◆ **TASK TO COMPLETE**
Beginning at the line that includes "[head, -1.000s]", return each line exactly through the end of the listing, and no line before it.

◆ **INPUT DATA**
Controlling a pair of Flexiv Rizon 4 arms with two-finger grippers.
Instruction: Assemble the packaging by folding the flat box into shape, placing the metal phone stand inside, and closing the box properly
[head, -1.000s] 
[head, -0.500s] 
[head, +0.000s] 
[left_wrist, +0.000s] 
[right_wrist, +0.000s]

◆ **OUTPUT BELOW**
[head, -1.000s] 
[head, -0.500s] 
[head, +0.000s] 
[left_wrist, +0.000s] 
[right_wrist, +0.000s]

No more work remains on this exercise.